His father, Ward Weaver Jr was convicted of murdering of a young woman and her fiance, whose car broke down near Tehachapi, California in 1981. He buried the woman under a concrete slab in his backyard.
He had also served time for rape and confessed to beating to death Robert Radford, 18, and raping and strangling the man’s fiancee, 23-year-old Barbara Levoy.
His son, Ward Weaver III, also had a history of violence and was convicted of attacking two teenage girls in 1986.
However, the similarities don’t stop there. Both are nicknamed Pete.
Both were abused as children and were themselves abusive, according to court records and interviews with family members.
Both were accused, never charged, of raping relatives. Both have been accused, never charged, of torturing animals.

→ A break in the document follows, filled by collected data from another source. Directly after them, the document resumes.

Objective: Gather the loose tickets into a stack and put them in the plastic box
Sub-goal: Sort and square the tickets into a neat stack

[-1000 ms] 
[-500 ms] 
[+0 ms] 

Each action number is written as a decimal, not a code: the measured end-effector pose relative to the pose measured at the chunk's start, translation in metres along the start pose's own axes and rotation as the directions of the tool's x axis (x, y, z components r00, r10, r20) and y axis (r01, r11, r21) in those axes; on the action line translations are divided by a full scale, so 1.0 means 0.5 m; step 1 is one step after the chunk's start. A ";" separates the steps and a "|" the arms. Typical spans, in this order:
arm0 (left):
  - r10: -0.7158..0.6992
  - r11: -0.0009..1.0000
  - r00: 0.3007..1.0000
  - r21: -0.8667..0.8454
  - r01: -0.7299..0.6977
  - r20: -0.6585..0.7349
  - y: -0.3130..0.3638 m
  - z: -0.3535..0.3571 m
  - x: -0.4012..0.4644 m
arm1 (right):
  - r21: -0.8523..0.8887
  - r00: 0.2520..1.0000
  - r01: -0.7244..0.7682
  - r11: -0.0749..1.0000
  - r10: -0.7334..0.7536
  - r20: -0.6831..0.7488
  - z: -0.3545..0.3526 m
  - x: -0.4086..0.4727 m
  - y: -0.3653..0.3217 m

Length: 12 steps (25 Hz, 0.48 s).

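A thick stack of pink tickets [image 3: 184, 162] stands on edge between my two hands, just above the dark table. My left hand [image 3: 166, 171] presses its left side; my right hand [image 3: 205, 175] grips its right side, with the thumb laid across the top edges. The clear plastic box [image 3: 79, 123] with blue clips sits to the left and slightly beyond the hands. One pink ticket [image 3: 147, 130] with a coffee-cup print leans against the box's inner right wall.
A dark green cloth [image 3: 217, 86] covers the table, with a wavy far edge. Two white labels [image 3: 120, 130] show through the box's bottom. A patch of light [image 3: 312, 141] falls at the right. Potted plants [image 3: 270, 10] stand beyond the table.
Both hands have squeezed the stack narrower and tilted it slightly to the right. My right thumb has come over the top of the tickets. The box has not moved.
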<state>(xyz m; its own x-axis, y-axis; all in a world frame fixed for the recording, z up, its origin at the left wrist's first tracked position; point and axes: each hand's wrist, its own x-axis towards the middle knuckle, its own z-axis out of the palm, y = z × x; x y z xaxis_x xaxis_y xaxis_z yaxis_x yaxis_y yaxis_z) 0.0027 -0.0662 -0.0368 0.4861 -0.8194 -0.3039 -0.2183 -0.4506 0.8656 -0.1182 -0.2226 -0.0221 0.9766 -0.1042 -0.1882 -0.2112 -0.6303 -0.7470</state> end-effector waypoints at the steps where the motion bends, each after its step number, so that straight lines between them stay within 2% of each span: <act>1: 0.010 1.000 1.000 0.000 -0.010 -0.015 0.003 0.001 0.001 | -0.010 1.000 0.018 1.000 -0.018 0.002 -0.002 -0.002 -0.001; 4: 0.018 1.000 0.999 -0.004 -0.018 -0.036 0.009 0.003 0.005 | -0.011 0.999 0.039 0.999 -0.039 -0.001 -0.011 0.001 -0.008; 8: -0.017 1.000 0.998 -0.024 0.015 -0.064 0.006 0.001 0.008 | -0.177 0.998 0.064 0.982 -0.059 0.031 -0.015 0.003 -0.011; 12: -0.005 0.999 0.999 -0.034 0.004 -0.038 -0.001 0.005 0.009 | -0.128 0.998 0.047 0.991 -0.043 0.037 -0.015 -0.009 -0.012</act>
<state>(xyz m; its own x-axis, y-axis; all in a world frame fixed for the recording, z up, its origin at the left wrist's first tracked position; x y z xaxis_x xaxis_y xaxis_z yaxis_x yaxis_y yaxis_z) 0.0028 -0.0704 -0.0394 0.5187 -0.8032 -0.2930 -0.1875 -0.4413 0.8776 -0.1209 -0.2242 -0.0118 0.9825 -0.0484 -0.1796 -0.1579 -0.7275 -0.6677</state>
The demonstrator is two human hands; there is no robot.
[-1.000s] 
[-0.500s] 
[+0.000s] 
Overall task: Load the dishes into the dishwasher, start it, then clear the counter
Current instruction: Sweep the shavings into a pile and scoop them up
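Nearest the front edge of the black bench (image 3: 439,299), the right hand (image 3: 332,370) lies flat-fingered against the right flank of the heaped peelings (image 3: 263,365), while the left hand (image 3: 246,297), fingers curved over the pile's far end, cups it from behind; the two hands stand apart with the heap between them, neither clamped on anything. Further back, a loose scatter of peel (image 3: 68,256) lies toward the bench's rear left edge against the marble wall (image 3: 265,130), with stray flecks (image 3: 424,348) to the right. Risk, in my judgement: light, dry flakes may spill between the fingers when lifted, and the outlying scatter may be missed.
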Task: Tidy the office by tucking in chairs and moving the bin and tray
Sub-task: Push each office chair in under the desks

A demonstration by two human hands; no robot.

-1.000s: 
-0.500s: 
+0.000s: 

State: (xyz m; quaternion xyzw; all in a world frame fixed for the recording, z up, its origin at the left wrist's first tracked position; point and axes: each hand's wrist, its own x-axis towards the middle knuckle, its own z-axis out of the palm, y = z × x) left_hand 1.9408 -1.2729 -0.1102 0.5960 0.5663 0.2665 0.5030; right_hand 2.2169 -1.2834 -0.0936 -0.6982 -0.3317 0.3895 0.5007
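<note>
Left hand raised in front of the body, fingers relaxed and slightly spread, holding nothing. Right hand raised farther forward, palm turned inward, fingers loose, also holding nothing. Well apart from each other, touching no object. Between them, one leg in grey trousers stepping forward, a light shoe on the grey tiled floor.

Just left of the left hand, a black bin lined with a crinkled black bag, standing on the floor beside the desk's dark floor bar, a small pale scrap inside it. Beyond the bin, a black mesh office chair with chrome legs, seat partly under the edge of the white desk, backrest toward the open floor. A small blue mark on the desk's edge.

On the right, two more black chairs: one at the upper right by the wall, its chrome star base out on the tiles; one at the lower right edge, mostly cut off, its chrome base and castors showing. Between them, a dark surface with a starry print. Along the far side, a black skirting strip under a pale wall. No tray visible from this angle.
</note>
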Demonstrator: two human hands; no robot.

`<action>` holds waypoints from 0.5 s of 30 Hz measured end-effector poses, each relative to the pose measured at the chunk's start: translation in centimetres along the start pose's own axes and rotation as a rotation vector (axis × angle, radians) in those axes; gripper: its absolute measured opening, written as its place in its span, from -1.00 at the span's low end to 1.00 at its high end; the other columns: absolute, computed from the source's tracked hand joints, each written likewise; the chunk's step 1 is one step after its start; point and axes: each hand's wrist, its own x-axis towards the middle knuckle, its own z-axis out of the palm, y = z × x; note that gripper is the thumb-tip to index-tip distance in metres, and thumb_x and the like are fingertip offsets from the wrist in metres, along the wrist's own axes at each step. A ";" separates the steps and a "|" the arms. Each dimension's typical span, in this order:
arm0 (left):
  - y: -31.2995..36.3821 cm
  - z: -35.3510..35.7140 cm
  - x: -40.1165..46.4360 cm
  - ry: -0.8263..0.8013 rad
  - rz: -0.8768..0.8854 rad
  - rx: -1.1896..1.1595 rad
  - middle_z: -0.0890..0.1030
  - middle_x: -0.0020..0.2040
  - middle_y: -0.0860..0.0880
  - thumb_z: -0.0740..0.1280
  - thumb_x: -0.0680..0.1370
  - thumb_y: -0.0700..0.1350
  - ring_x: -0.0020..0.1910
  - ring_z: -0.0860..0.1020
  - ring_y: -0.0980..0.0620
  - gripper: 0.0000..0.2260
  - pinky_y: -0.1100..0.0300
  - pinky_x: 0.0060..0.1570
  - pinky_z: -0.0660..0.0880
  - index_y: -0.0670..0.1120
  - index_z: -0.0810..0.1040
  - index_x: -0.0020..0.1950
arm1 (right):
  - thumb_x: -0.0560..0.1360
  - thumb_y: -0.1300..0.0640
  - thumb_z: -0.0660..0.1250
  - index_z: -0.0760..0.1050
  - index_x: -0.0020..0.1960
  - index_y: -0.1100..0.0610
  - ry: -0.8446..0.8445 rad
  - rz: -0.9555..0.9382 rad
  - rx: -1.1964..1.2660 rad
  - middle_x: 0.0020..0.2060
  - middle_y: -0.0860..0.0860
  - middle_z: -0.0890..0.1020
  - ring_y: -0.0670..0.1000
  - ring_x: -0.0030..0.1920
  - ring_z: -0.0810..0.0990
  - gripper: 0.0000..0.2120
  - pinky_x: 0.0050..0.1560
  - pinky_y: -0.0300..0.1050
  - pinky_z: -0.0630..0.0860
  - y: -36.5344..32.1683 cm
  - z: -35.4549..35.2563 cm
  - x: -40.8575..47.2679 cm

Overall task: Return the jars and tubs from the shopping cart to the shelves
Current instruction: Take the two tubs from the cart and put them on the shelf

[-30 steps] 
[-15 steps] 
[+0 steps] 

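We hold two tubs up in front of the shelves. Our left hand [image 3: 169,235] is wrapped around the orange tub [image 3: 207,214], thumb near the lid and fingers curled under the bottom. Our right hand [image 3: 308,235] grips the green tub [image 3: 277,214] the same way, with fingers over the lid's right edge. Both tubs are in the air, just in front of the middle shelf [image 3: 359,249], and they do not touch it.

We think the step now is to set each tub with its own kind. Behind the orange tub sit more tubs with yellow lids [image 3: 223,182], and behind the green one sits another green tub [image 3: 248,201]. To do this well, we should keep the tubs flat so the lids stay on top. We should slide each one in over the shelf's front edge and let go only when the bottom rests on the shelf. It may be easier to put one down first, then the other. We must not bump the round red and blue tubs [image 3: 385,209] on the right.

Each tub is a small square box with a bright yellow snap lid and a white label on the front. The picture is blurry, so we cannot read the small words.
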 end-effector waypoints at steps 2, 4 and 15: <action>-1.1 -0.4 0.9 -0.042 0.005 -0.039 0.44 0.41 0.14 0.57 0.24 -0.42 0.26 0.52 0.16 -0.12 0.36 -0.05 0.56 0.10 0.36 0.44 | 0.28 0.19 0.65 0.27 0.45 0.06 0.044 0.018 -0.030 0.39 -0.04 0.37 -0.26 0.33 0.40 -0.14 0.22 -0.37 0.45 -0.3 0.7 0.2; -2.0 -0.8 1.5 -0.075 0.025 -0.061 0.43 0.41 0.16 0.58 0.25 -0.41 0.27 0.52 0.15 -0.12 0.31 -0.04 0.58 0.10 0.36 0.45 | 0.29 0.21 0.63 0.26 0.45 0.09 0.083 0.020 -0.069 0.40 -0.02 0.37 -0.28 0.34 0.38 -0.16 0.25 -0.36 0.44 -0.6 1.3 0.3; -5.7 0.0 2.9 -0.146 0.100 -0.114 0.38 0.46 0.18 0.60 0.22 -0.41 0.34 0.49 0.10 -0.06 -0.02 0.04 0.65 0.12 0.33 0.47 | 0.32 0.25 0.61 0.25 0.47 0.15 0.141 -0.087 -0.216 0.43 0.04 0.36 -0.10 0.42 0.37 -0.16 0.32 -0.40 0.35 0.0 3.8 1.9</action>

Both married and divorced twice. Both have five children. Both have a record of violence against women.
Stephen John Armitage and Matthew Leslie Armitage
Just last month, Queensland father and son, Stephen and Matthew Armitage were found guilty of murdering an ice dealer whose burnt remains were found in a forest.
The grisly discovery of a skull near Gympie gave detectives the vital breakthrough that led them to the sadistic criminals behind one of the Gold Coast’s most shocking crimes.
Father of one Shaun Barker was brutally tortured and murdered by the pair before his mutilated remains were dumped in bushland.
Witnesses alleged that Mr Barker was locked in a fishing Esky for between two and seven days before he died.
The brutal murder took more than three years of investigation.
The pair will be sentenced later this year alongside William Francis Dean, who was also found guilty of murder by a jury in March 2017.